FIG. 11 is a cross-sectional schematic view of the penetrations
produced by shaped charges with particular types of stand-offs.
FIG. 12 is a schematic representation of the stand-off
configuration of the enhanced stand-off of the invention in
relation to prior art stand-off.
FIG. 13 is a graph of the dimensions of stand-off represented by
conical diameters against the enhancer included closing angle.
FIG. 14 is a graph of the penetration into granite with shaped
charges provided with the enhancer according to the invention and
conventional shaped charges, with each of the shaped charges having
a 60.degree. steel cone with a 9 inch diameter.
In the device illustrated in FIG. 1, a relatively simple shaped
charge is provided with a housing 10 having a conical, lined cavity
16 closing one end of the housing and contacting a mass of
explosive material 21 which may be charged through the opening or
neck 11. Preferably the conical liner is a 60.degree. cone made of
heavy metal, as for example, steel, copper, etc. The housing 10 is
provided with a shoulder 12 which seals with a lip on the wall of a
stand-off and support 18. The bottom or smaller end of the
truncated closure 18 is closed by an end wall 20 which is
approximately two thirds of the diameter of diameter 17 which is
the diameter of the cone 16. The opposed sides of wall 18 converges
at included closure angle alpha which is related to the height h of
the stand-off calculated in diameters of the cone 16. This height
is measured between the diameter 17 and closure 20. The phantom
apex 19 of the phantom extension of the walls will be at varying
distances from the closure 20 related to the included angle alpha.

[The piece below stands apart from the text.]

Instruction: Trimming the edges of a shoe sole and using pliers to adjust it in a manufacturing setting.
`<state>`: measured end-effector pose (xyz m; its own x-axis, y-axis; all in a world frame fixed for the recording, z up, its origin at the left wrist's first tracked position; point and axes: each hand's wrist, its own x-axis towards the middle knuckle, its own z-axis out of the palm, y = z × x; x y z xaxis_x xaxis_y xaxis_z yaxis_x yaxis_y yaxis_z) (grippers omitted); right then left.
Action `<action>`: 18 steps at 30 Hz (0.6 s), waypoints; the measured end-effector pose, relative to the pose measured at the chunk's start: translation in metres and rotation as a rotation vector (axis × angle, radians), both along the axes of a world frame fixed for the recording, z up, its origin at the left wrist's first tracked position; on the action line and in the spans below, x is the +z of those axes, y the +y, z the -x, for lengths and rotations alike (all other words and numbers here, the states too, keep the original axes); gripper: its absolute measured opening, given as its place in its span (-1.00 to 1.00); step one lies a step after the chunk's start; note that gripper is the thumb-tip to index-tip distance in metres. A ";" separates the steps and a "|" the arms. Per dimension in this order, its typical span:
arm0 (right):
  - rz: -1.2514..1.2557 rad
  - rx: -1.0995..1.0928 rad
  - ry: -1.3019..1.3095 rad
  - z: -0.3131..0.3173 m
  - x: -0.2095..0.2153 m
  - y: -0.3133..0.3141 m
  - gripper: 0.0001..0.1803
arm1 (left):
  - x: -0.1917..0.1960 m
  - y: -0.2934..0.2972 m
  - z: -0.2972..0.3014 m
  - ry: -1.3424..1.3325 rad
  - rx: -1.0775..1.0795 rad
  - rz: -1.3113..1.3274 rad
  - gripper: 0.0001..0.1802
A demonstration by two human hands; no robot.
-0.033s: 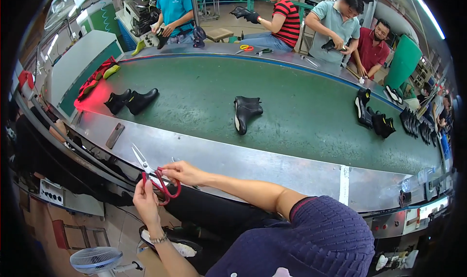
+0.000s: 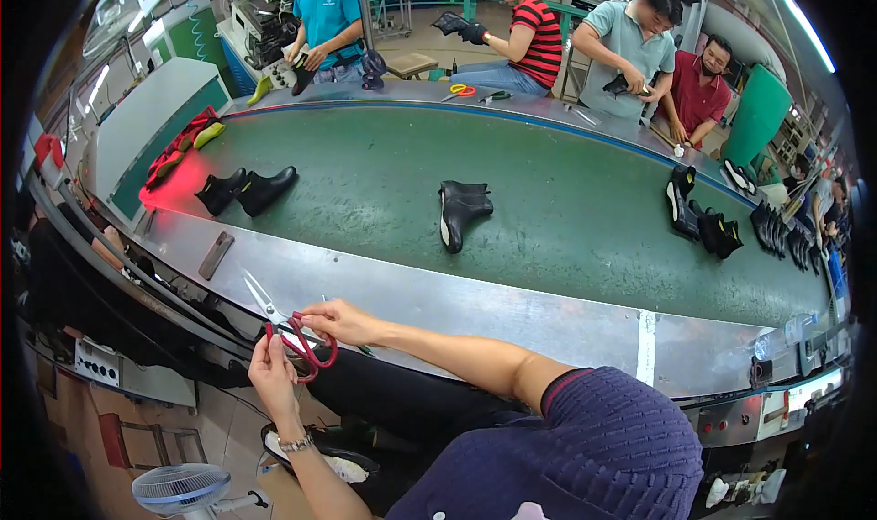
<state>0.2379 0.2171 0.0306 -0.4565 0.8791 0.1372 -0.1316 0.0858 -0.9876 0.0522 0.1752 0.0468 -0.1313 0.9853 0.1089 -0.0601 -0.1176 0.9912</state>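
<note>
A pair of scissors with red handles and silver blades (image 2: 273, 314) is held up in front of me, over the near edge of the metal table. Its blades point up and to the left, a little apart. Fingers of my left hand (image 2: 272, 378) are closed on one red handle from below. From the right, my right hand (image 2: 338, 323) pinches the other handle near the pivot. Beyond the scissors, a phone (image 2: 216, 255) lies on the metal ledge. Part of the table edge behind the handles is hidden by my hands.
On the green conveyor belt (image 2: 365, 219) stand black boots: a pair (image 2: 263, 189) at left, one lying boot (image 2: 464, 214) mid-belt, several at right. Co-workers sit or stand along the far side, some holding shoes. A fan (image 2: 181, 488) stands low at left; a plastic bottle (image 2: 797, 328) lies right.
The scissors and both hands have shifted very slightly to the left. The grip looks the same, and the boots on the belt stay in place.
</note>
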 end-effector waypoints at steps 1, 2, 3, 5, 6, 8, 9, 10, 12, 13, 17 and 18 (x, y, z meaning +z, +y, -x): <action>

With the charges to be used underwater, the seal at 12 around the
stand-off 18 and the housing 10 must be satisfactory to prevent any
leaking, and, of course, the stand-off closure 20 must be strong
enough to stand the pressure that the device is to be
subjected.
The strength of the enhancer must be sufficient to retain the
evolved gases within the chamber until the generated jet perforates
the bottom or leaves the bottom opening. As shown in FIG. 2, the
device of FIG. 1 may be provided with a reinforced wall reinforcing
the wall 18, as for example, by a concrete wall 22. In this case,
the exterior wall of the reinforcing 22 is generally coincidental
with the exterior wall of the container 10 extending downwardly
from the cone. With a reinforcing such as concrete 22, the wall 18,
which is normally preferably metal, may be replaced with paper or
other material for forming the smooth inside surface while being
backed by the reinforcing around the exterior of the enhancer.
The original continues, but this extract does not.